29 March 2024

1816 views

7 0

SQL Logic

In this article, I will discuss the history and thinking behind several types of logic that are typically associated with writing relational database code. Because of how relational databases implement NULLs, it definitely can make some processes more complex than expected by may programmers (inexperienced and experienced alike!)

Three Valued Logic

Missing or UNKNOWN values have been a problem in data modeling and statistics long before there was SQL. One of the best solutions has been to create a category for “miscellaneous”, “UNKNOWN”, “N/A (Not applicable), “other”, “TBD (to be determined)” and so forth. When Dr. Codd was designing the relational model, he decided on using the marker NULL for all the possible ways that something could be UNKNOWN or missing. Later, however, he decided to add markers for “values that are missing because the attribute is missing.” and “values that are missing because of our ignorance of an existing attribute”, a distinction that was not implemented in ANSI/ISO Standard SQL.

Other programming languages are usually based on a simple Boolean algebra. Logical values are TRUE and FALSE, and the three operators are AND, OR and NOT. Unfortunately, SQL is not quite that simple because of the intricacies of representing the data that user needs to store. We had a three valued logic (3VL) that adds the logical value UNKNOWN and slightly different rules.

As Dave McGoveran (one of the pioneers of relational databases) pointed out, technically this is not a logic system. To be a logic system, we would need inference rules. This is perhaps something only a math major really cares about, but we have what are called a <search condition> in the BNF that defines Standard SQL. While mathematicians may worry about this sort of thing, programmers don’t have to. SQL is going to give you enough problems. The purpose of logical operators is to test the logical value of a condition and return a logical value that can be TRUE, FALSE, or UNKNOWN.

An inference rule in two valued logic uses the symbol ⇒, which is usually read as “<left expression> Implies <right expression>” or as “if A is TRUE, then B is TRUE.” In English, or perhaps I should say, in more traditional English, “a TRUE premise cannot imply a FALSE conclusion” when discussing logic. The transformation in two valued, Boolean logic called the Smisteru Rule says that (A ⇒ B) Is equivalent to (¬A ∧ B). Unfortunately, a direct translation from two valued logic to SQL three valued logic does not work. Remember that in the DDL treats UNKNOWN and FALSE similar, while the DML treats UNKNOWN and TRUE as being similar.

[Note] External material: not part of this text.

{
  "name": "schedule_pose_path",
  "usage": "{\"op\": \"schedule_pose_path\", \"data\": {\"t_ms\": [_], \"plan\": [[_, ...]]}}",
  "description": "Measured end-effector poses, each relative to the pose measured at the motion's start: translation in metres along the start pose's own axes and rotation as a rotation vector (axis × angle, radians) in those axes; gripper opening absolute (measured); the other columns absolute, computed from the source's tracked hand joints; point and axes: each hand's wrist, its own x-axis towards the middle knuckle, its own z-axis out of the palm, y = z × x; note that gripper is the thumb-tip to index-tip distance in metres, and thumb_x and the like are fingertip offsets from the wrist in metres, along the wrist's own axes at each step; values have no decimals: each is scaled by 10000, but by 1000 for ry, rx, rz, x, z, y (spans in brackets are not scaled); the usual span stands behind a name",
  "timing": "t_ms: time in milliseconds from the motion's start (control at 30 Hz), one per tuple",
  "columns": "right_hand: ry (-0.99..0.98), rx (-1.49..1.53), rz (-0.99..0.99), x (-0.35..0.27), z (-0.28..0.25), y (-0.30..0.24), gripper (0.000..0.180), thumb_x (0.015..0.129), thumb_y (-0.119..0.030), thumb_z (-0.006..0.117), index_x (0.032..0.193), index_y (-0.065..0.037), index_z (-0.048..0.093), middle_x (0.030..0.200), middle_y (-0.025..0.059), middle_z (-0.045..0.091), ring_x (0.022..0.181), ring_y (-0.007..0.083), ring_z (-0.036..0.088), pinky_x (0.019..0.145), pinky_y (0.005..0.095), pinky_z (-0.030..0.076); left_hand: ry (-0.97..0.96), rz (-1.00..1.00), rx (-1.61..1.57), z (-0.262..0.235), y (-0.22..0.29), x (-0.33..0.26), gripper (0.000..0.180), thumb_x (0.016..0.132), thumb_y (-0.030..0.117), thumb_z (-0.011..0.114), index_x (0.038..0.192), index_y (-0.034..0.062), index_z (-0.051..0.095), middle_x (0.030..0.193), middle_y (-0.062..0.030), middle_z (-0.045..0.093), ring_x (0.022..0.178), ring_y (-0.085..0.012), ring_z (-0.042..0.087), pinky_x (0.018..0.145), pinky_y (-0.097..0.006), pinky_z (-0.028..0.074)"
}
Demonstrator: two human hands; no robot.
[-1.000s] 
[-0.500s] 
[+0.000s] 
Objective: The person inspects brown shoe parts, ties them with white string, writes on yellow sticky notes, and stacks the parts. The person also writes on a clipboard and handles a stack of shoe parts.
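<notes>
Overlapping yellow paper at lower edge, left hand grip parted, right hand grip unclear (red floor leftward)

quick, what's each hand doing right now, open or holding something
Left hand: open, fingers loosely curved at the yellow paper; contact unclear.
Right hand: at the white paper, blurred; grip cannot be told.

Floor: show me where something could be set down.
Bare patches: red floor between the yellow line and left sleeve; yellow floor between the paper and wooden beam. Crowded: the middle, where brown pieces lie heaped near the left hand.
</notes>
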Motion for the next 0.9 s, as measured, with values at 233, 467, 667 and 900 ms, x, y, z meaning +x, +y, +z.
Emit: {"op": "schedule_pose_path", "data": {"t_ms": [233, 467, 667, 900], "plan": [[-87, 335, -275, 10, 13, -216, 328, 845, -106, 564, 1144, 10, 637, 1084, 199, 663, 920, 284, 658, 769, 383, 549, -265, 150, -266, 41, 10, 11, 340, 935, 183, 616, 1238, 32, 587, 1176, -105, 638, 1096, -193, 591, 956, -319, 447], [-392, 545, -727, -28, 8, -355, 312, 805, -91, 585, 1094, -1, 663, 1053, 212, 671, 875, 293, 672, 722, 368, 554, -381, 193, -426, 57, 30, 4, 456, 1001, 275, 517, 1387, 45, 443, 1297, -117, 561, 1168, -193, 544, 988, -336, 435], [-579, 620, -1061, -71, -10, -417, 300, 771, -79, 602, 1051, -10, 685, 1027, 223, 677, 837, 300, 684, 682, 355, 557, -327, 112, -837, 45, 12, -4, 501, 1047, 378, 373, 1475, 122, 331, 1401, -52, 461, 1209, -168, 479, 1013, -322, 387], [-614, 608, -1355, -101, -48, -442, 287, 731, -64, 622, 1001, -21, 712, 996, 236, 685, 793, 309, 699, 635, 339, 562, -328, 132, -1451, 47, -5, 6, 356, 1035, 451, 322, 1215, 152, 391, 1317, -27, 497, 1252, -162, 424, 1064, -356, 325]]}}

The UNKNOWN value is the result of using NULLs in expressions and in some relational operations, such as OUTER JOIN. It can be important to remember that UNKNOWN (logical value) and NULL (property of an attribute) are not the same thing, but they look a lot alike when you are coding.

Another quote from Dave McGoveran is that a computer language committee never met a feature that it didn’t like. This is also all too TRUE. The number of features in a language tend to increase, not shrink.

Here is a quick table of SQL s basic three valued logic operators.

Op1	Op2	Op1 AND Op2	Op1 OR Op2
TRUE	TRUE	TRUE	TRUE
TRUE	FALSE	FALSE	TRUE
TRUE	UNKNOWN	UNKNOWN	TRUE
FALSE	TRUE	FALSE	TRUE
FALSE	FALSE	FALSE	FALSE
FALSE	UNKNOWN	FALSE	UNKNOWN
UNKNOWN	TRUE	UNKNOWN	TRUE
UNKNOWN	FALSE	FALSE	UNKNOWN
UNKNOWN	UNKNOWN	UNKNOWN	UNKNOWN

AND and OR operators are symmetric: you can swap Op1 and Op2 without changing the operator outcome.

Op1	NOT Op1
TRUE	FALSE
FALSE	TRUE
UNKNOWN	UNKNOWN

The final classic 2VL operator is negation or NOT<expression>. In 2VL, it switches TRUE to FALSE and FALSE to TRUE; no surprises there. However, it doesn’t change UNKNOWN in 3VL. We didn’t find out if the expression was TRUE or FALSE, so it stays UNKNOWN.

There are some other urinary operators and ANSI/ISO Standard SQL might not want to use them often, but it’s good to know they exist:

<search condition> IS [NOT] {TRUE | FALSE | UNKNOWN}

This is a test for logical value. It is not the same as the more familiar <search condition> IS [NOT] NULL that we’ve had in SQL since the beginning. Starting to appreciate how messy 3VL can be?

Generalized Conjunction and Disjunction

Conjunction and Disjunction are mathematician’s words for what a programmer would call ANDs and Ors. Most programming languages define them as a binary operation, but we can generalize them to a more set oriented parameter in SQL.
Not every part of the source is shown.